Le 24 novembre, la pluie et le vent balaient l’imposante tour de télécoms de la technopole de Lannion (Côtes-d’Armor). Erigé en 1963 à la naissance de cette petite « Silicon Valley » regroupant près de 400 entreprises, l’édifice de 80 mètres, au sommet flanqué d’antennes-relais, témoigne d’une époque révolue : celle où la cité bretonne, berceau des télécoms en France, rayonnait à travers le monde grâce aux innovations de ses ingénieurs dans le téléphone, le Minitel ou les satellites. Aujourd’hui, la ville et sa technopole redoutent le pire pour l’un de ses piliers historiques, Nokia. Le fabricant d’équipements de réseaux a annoncé, le 19 novembre, un septième plan de suppression de postes dans l’Hexagone depuis le rachat d’Alcatel-Lucent, en 2016, sur fond d’investissements dans la 5G moins élevés qu’espéré.
Sur la base du volontariat, le géant finlandais compte tailler dans ses troupes françaises à hauteur de 427 employés, dont 84 à Lannion, soit un cinquième de ses effectifs dans l’Hexagone. Situé au cœur de la technopole, le site ne comptera plus que 380 salariés environ, alors qu’il en employait plus de 950 en 2016, et 2 500 en 2003. De quoi ébranler le moral de ses ingénieurs et de ses chercheurs, dont beaucoup craignent la mort à petit feu. « C’est cuit ! », déplore un ingénieur proche de la soixantaine devant l’entreprise, qui a requis l’anonymat, comme tous ceux interrogés.
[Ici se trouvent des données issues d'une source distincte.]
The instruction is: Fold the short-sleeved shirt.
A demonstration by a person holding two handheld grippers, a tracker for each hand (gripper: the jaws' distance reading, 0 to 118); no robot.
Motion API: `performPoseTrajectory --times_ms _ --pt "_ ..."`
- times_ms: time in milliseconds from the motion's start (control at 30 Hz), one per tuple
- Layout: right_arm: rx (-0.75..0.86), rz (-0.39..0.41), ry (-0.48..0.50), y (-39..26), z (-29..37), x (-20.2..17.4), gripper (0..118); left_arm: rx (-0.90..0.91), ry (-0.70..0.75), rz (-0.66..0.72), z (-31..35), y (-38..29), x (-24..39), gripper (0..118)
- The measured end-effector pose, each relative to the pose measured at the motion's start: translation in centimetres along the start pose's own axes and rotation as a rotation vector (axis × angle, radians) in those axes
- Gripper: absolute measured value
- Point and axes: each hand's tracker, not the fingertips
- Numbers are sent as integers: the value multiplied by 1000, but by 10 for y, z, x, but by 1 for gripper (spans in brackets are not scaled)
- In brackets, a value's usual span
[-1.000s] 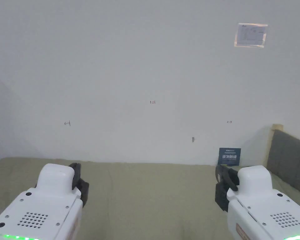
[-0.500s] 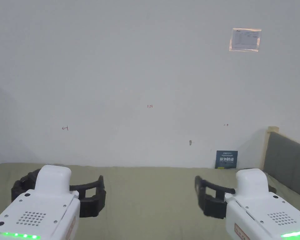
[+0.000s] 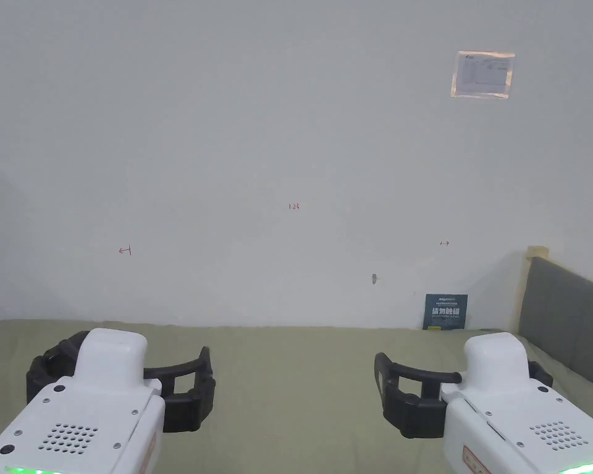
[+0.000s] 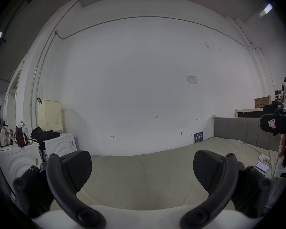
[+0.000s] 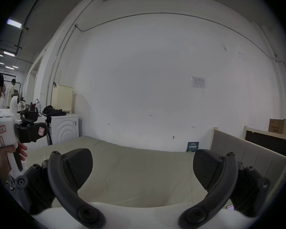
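A: Item one, left tongs (image 3: pixel 119 382): jaws are standing wide apart, gripping nothing, hovering above the bed (image 3: pixel 289 370). A second ago they were shut; they are now spread.

B: Item two, right tongs (image 3: pixel 459 389): same entry. Jaws are gaping, empty, where a second ago they were pressed together. The right gripper view is confirming it: both pads (image 5: pixel 79 166) are sitting far apart with only the olive sheet between them.

A: Item three, the short-sleeved shirt: not locatable. It is lying nowhere on the stretch of bed that the cameras are covering, so its place cannot be told.

B: Item four, surroundings: a grey headboard (image 3: pixel 567 321) is bounding the bed on the right, a small blue sign (image 3: pixel 445 311) is leaning at the wall's foot, a phone (image 4: pixel 262 166) is resting on the sheet near the headboard.

A: Reading: the opening looks like readying for a first grasp. Folding is judged not yet begun; the person is probably needing to look down or fetch the garment.
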Motion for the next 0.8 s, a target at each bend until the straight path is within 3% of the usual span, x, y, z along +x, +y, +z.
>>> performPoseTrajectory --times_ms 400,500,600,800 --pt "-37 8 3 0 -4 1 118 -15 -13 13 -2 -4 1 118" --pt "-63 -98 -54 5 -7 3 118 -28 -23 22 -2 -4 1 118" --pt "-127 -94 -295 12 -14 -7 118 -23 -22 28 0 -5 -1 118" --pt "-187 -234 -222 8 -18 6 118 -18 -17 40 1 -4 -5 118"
Après « plus de vingt-cinq ans » passés dans le groupe, il critique une stratégie visant à « désosser » progressivement le site, jusqu’à le faire « disparaître ».
Colère identique pour ce cadre de la même génération, spécialiste des services de télécoms, dépité par le « démantèlement de cet énorme savoir-faire industriel ». Dans le viseur de la réduction d’effectifs et à quelques années de la retraite, il envisage de « prendre le plan » pour profiter de ses conditions financières. « Ce n’est pas une belle façon de partir : je n’avais pas l’intention de finir ma carrière comme chômeur », se désole-t-il, lui qui n’a jamais connu qu’Alcatel puis Nokia, et s’est installé à Lannion il y a plus de vingt ans.